(PROBLEM TO WORK ON): Look through the listing and report every line that has "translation" in it.

(RECORD EXCERPTS):
◇ ◇ ◇ ◇ ◇ ◇ ◇

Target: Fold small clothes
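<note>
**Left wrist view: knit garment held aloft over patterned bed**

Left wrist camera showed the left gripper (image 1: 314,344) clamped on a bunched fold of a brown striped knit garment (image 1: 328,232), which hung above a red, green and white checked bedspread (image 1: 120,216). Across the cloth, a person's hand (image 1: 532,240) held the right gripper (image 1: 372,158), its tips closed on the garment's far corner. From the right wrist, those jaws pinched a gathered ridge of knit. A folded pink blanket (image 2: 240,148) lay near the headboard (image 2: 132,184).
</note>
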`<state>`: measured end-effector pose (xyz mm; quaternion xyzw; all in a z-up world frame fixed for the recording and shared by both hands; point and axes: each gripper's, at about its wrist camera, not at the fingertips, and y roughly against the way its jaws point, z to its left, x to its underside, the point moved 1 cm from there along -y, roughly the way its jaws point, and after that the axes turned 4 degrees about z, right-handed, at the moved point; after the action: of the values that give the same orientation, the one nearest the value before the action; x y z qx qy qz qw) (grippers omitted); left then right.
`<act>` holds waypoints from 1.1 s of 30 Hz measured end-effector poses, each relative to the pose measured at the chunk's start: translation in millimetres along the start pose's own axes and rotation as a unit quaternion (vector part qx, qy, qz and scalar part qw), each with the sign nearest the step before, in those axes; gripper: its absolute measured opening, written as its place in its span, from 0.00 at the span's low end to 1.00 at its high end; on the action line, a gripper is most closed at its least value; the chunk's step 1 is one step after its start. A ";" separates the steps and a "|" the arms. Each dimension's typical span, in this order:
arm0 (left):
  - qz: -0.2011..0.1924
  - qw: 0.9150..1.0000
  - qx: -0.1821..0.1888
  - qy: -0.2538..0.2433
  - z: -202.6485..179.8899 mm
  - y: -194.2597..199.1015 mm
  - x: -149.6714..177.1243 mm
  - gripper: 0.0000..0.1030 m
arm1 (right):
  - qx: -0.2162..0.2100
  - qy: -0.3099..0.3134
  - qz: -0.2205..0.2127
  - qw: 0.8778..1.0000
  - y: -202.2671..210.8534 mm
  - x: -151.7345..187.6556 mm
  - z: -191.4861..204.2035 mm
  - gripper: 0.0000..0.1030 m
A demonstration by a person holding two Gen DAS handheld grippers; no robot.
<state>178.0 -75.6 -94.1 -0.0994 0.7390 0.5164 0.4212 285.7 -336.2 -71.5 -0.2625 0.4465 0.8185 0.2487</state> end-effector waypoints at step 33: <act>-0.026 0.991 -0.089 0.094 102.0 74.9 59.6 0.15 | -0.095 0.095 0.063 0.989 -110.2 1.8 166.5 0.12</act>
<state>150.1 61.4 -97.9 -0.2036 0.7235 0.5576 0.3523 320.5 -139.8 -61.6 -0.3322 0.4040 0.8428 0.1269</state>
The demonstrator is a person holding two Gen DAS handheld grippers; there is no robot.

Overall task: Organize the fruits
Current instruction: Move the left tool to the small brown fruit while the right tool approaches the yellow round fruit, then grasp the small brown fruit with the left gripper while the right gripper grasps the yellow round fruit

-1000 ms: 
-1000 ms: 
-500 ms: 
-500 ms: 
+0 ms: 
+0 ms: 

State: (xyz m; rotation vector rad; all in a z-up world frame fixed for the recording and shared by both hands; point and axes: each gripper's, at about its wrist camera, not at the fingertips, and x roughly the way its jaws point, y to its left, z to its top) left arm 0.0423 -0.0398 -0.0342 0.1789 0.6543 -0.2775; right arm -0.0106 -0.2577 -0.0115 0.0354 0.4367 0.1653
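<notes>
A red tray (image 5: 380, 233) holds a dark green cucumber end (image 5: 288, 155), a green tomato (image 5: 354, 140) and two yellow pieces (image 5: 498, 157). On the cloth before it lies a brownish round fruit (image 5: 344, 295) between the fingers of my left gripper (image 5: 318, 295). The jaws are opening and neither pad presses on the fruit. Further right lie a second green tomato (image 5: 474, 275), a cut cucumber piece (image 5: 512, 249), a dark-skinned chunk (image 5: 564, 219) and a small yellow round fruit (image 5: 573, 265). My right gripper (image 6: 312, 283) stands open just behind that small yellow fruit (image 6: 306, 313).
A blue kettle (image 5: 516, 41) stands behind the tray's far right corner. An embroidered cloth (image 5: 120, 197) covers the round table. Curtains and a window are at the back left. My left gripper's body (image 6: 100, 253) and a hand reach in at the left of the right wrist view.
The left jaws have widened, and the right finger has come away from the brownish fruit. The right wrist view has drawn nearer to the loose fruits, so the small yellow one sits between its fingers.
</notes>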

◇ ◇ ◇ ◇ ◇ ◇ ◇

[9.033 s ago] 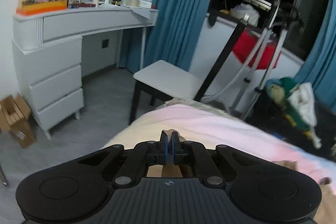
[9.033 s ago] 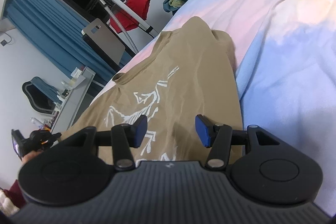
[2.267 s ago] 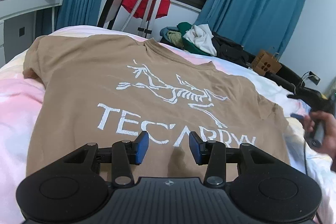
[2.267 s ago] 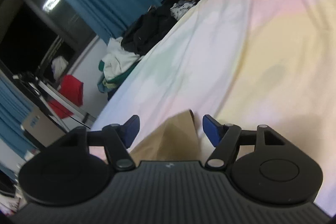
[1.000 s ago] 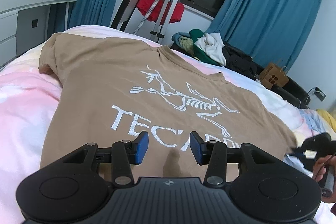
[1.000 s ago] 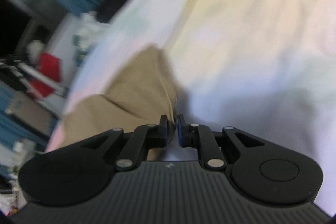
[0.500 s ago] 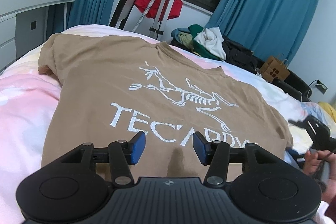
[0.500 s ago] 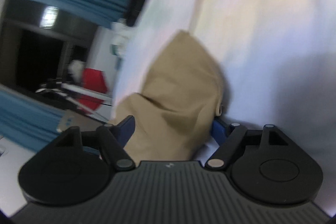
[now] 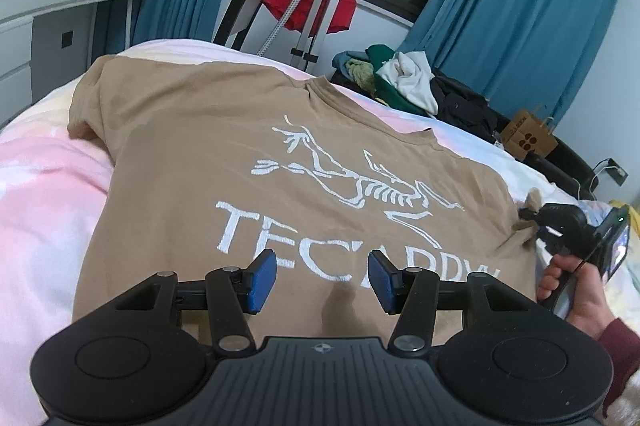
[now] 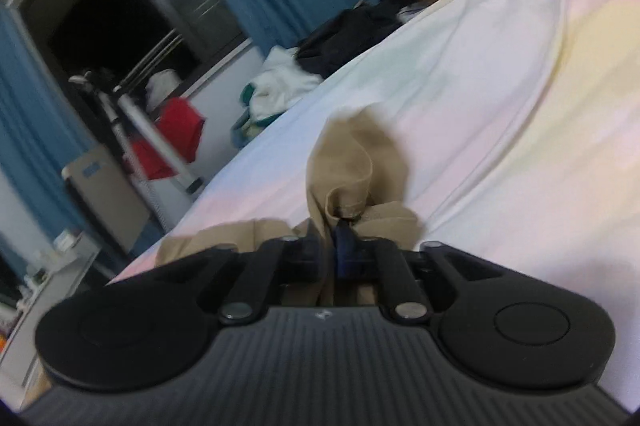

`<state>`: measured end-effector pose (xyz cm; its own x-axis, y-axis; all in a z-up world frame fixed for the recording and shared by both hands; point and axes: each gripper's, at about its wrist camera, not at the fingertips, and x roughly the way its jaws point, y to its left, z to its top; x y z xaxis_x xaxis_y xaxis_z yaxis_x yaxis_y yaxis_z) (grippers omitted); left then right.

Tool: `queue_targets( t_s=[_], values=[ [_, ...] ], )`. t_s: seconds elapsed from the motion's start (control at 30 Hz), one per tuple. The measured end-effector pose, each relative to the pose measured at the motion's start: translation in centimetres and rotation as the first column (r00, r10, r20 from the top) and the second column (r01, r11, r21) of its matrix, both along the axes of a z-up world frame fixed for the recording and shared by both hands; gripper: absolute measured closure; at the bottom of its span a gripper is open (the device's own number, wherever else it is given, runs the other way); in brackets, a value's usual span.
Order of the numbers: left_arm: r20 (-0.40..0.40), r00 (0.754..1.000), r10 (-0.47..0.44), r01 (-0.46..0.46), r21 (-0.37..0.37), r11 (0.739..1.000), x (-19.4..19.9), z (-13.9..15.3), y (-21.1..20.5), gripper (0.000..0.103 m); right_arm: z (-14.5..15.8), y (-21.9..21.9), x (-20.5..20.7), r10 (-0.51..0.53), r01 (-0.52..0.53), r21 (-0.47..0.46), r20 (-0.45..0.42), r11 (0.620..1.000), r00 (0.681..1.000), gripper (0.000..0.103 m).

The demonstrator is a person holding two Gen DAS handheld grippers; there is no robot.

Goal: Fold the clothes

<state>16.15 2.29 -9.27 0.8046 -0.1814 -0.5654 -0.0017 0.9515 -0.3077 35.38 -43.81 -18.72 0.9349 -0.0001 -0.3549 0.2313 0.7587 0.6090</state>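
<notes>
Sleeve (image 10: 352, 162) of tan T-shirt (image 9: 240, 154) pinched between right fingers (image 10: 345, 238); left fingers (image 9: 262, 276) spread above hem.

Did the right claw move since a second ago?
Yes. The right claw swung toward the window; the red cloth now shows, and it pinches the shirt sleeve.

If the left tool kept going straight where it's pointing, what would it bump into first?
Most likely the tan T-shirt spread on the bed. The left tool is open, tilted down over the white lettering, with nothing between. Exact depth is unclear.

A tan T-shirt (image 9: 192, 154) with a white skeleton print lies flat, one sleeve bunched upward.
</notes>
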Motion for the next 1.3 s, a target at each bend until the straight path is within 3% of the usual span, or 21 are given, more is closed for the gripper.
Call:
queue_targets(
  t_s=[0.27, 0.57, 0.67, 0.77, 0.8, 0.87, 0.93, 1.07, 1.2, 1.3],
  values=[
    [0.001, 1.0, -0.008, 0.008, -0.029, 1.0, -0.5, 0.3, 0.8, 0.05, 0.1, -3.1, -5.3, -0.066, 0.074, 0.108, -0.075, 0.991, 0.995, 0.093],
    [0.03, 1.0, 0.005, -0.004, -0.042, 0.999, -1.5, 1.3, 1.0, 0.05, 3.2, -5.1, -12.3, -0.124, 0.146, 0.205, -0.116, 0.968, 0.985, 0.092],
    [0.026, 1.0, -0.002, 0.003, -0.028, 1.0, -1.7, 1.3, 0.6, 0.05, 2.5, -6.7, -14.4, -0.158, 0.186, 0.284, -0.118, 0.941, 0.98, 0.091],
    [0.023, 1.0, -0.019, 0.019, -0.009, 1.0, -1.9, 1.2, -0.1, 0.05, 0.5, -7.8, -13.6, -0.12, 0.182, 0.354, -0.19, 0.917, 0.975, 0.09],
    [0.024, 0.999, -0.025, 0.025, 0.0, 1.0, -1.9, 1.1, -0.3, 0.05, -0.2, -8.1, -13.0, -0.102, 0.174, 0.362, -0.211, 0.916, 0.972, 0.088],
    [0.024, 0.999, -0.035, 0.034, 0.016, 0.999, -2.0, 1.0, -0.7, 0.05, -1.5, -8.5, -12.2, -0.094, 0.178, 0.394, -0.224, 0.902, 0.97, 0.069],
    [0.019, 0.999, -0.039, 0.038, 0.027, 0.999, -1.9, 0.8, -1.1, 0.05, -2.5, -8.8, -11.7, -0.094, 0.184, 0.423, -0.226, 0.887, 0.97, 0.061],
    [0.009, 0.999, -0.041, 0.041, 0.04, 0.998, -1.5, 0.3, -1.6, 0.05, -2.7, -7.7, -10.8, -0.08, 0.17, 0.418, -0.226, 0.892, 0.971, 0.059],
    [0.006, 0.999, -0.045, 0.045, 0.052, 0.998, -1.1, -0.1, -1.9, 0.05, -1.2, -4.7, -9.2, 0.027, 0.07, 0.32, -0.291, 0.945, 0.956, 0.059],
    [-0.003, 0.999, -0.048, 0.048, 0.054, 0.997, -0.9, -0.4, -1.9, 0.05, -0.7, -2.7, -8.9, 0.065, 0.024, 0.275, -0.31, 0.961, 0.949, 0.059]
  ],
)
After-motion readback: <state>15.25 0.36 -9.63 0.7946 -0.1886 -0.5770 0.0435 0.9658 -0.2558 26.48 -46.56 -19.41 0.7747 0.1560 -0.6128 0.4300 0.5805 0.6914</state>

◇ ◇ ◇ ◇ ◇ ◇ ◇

(RESULT BELOW):
`<act>` holds waypoints from 1.1 s of 30 Hz measured end-effector poses, each relative to the pose measured at the chunk's start: translation in millimetres along the start pose's own axes and rotation as a unit quaternion (vector part qx, qy, qz and scalar part qw), each with the sign nearest the step before, in those axes; gripper: its absolute measured opening, written as its place in its span, from 0.00 at the span's low end to 1.00 at its high end; on the action line, a gripper is most closed at its least value; the chunk's step 1 is one step after its start. A ";" separates the steps and a "|" the arms. Each dimension's typical span, in this order:
Tool: `queue_targets( t_s=[_], values=[ [_, ...] ], )`. t_s: seconds elapsed from the motion's start (control at 30 Hz), one per tuple. The measured end-effector pose, each relative to the pose measured at the motion's start: translation in centimetres and rotation as the first column (r00, r10, r20 from the top) and the second column (r01, r11, r21) of its matrix, both along the axes of a z-up world frame fixed for the recording and shared by both hands; gripper: absolute measured closure; at the bottom of its span a gripper is open (the device's own number, wherever else it is given, runs the other way); in brackets, a value's usual span.

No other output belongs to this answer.